Самки живут до полутора веков, но и в отличие от самцов теряют больше и размножаются чаще, вынужденно – их в десятки раз меньше.
Лабиринт – ритуал продолжения рода. В недрах глубоко под горой Колхидой, что располагается к северу от Вольнограда, на стыке Осевого и Межевого горных хребтов, раскинулась колоссальная сеть подземных тоннелей. Даже Диего уже не помнил, какие из них вырыты драконами, какие – гремлинами, а какие еще кем-либо. Часть, что расположена под самим Вольноградом, именуется Лабиринтом.
Удивительна эта часть тем, что она будто рылась по строгому плану. Эти тоннели представляли собой сеть переходов с сорока семью залами, что при рассмотрении с любого ракурса складываются в удивительно правильный узор. Сорок седьмой зал располагался ровно по центру и был крупнейшим. Он назывался Гнездом. От Гнезда шли короткие прямые тоннели к каждому из залов поменьше, а также множество переплетающихся окольных путей – «дорог жизни».
Наступал период размножения – вторая половина осени. Гремлинов приводили в Гнездо. До сорока шести самок и неограниченное количество самцов. Самок вели в залы по коротким тоннелям, которые затем охранялись служителями храма Первого Пламени. Самцы уходили по «дорогам жизни».
Во время периода размножения мускус самок выделялся на порядок обильнее и менял состав. Вместо того чтоб гореть, он затвердевал под воздействием открытого огня. У самцов же отворачивался «фиговый щиток» в паховой области, что прикрывал отверстие в брюшной полости, там располагался шлангоообразный отросток. Напрягшись, гремлин мог выстрелить из него специфической жидкостью.
Так и производился забег. Самцы пробирались по «дорогам жизни» в залы к самкам, попутно отстреливая друг друга. При попадании чужой жидкости на тело половой орган гремлина втягивался, а щиток захлопывался до следующего периода. Защититься можно было лишь за укрытиями и выпустив струю пламени, но столкновение огня и жидкости вызывало взрыв, этим следовало пользоваться с осторожностью.
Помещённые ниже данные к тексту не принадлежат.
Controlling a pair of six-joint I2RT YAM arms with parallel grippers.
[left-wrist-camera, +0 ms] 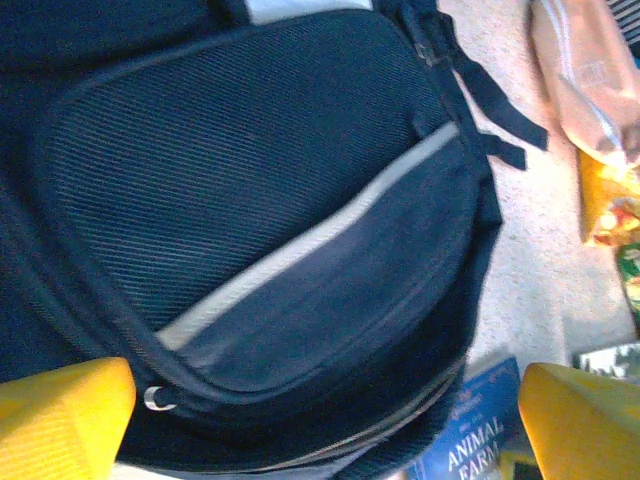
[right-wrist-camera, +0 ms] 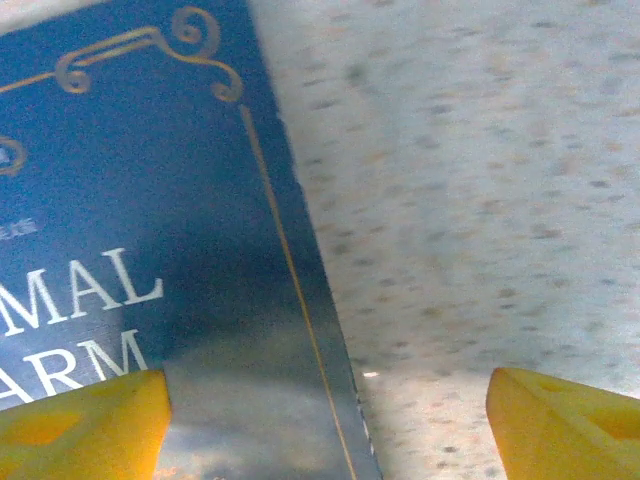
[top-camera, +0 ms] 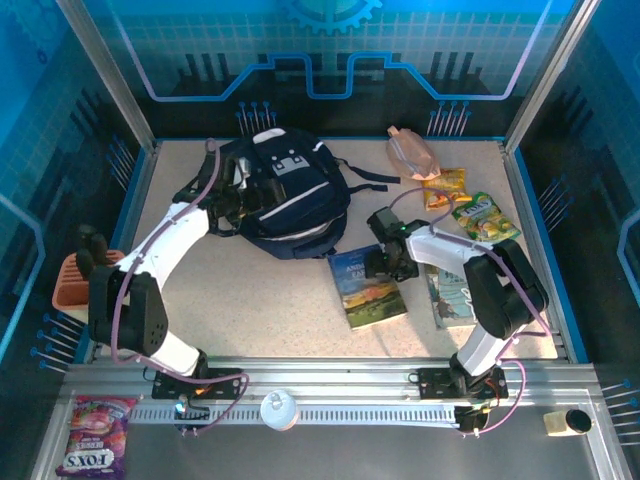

Так самые быстрые, хитрые и ловкие гремлины добирались до самок, возвращаясь потом с ними в Гнездо. Там из мускуса самки вокруг нее строилась кладка в виде кластера колб-яиц. В каждую заливалось немного половой жидкости самца, остальной объем заполнялся питательным раствором из вырастающих из спины самки трубок, что подводились к каждой колбочке. Так гремлин оплодотворял самку, а остальные самки и служители храма ухаживали за ней и кормили. Кладка зрела от восьми до десяти лет.
Проигравший же гремлин должен был вернуться и принести пожертвования в храм, на которые будут ухаживать за самками, после чего заняться своими делами. Гизмо не вернулся, ведь он не проиграл.
Облить гремлина водой считается страшным оскорблением не просто так. Она – сродни слабой кислоте для человека. Отбиваясь от соперника, Гизмо перестарался с пламенем. Часть тоннеля вместе с ним обвалилась. Он летел сквозь тьму, пока не упал в подземное озеро, из которого лишь чудом выбрался. Ледяная вода попала в брюшную полость, повредив половую систему. Все знают, что бывает в таких случаях – бесплодие до конца дней.